A deep exhale escaped my lips, half relief, half regret. I pulled open the door.
Cold air rushed out, sharp and metallic, brushing against my face like a warning.
The flashlight beam cut into the darkness below. Wooden steps led down into what looked like a basement.
But the walls were lined with steel, not wood.
I descended slowly, my boots echoing. The light flickered across the room.
A generator in one corner, a small desk covered in papers, shelves of canned food.
But what caught my attention wasn’t any of that. At the far wall was another door, heavy, bolted shut.
A steel door with a keypad beside it. A keypad.
Out here, in the middle of nowhere, I wiped dust from the screen.
It was powered, faintly glowing green. Four digits.
I hesitated, thinking of any number that could mean something.
Then, out of pure instinct, I tried my birthday. 0729.
Beep. The lock clicked. My breath caught.
The door creaked open slowly. The hinges moaning like something waking from a long sleep.
Inside, the air turned colder, thick with antiseptic and decay. The flashlight trembled in my hand as I stepped inside.

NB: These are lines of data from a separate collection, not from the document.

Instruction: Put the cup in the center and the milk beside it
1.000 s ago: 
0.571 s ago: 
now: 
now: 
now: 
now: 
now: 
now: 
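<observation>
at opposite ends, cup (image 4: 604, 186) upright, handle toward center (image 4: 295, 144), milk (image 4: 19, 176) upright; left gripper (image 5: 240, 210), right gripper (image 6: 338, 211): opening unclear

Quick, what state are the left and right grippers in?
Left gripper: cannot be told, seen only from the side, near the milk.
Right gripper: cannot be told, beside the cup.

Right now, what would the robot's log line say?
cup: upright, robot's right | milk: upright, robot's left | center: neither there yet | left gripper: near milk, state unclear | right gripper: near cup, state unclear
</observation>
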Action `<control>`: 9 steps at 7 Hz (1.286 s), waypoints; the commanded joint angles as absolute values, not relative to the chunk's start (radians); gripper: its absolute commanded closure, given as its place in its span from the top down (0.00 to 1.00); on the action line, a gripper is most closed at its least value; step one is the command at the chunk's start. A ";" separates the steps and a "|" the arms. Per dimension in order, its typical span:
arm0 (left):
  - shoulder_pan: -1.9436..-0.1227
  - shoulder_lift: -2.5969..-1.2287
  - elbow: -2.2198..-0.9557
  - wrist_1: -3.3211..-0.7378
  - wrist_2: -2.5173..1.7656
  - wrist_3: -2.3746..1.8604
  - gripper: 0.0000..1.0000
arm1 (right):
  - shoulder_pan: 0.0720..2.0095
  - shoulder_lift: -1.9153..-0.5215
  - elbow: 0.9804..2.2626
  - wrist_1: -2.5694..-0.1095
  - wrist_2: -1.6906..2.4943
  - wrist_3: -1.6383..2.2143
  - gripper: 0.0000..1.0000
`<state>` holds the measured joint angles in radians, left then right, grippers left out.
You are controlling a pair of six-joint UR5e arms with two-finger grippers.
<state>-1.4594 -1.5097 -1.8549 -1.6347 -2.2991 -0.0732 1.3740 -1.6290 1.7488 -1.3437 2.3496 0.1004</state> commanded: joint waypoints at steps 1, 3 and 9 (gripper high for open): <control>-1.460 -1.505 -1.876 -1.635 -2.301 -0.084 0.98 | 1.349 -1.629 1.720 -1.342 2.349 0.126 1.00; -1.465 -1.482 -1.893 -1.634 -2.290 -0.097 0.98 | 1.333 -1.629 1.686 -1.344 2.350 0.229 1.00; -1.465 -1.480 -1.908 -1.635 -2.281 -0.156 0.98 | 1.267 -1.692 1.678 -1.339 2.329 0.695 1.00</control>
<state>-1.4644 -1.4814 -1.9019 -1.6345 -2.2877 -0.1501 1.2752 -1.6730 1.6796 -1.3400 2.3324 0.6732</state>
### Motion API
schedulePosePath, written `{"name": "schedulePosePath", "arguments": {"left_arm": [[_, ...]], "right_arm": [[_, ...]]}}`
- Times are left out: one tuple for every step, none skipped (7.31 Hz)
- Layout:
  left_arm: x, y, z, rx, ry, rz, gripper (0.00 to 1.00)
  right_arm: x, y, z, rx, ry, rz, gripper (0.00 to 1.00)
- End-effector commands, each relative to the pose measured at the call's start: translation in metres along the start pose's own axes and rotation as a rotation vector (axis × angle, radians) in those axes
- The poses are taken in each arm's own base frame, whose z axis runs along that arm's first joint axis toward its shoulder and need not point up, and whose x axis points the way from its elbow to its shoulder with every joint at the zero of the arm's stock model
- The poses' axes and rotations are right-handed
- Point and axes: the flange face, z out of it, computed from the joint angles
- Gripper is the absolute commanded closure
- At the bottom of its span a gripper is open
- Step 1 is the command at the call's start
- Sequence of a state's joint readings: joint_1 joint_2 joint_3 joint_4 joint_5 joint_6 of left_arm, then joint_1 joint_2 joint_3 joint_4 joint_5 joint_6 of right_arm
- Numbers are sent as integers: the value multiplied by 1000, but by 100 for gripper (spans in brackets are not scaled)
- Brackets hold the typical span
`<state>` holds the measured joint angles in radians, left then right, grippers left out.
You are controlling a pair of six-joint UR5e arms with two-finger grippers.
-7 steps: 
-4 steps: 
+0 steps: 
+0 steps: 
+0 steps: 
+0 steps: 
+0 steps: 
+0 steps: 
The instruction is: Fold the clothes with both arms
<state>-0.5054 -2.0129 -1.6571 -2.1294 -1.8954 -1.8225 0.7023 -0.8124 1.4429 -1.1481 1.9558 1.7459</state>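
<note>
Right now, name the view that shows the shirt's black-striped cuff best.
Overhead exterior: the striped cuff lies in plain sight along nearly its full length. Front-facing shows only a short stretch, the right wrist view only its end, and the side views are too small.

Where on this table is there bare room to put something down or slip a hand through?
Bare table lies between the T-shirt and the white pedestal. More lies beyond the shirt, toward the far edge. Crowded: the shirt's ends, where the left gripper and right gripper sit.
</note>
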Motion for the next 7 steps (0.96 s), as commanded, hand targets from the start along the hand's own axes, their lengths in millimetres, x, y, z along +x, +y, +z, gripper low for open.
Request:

The room was small, windowless, lined with metal cabinets, and in the middle stood a hospital bed. Straps hung from the sides.
The mattress was stained dark brown—old blood dried long ago.
Beside it, a tray of surgical instruments: scalpels, syringes, tubes, all coated with a film of dust. My knees felt weak.
I reached for the nearest cabinet, forcing it open.
Inside files, folders labeled Carter Medical Research, confidential. My father’s handwriting was everywhere.
I flipped one open. There were charts, vitals, and photos of a woman, pale, weak, strapped to that same bed.
Scrolled in pen beneath her picture were the words, “Subject too stable. Response to treatment. Continue testing weekly.”
My stomach turned. My father wasn’t a doctor. He was a businessman. What treatment was he running out here?
I turned another page. A medical report, half burned, signed by him. Trial C, pending evaluation.
That was when I noticed something else. A small silver locket sitting on the nightstand.
My hands trembled as I picked it up. It was tarnished.
But when I opened it, a tiny photograph stared back: my mother holding a baby.
But the baby wasn’t me. My heart stopped.
I staggered backward, the flashlight wobbling, the beam slicing across the room.
That’s when I heard it—faint, but unmistakable: the sound of tires crunching over gravel outside. Someone else was here.